■ EXERCISE DETAILS ■
Locate the line that contains "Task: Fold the". Print it and each following line through the end of the listing, verbatim, and nothing more.
+--
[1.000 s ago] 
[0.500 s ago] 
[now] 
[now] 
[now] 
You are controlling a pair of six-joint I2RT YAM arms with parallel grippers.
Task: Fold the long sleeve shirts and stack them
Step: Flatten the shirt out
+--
■ EXERCISE RESPONSE ■
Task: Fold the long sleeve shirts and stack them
Step: Flatten the shirt out

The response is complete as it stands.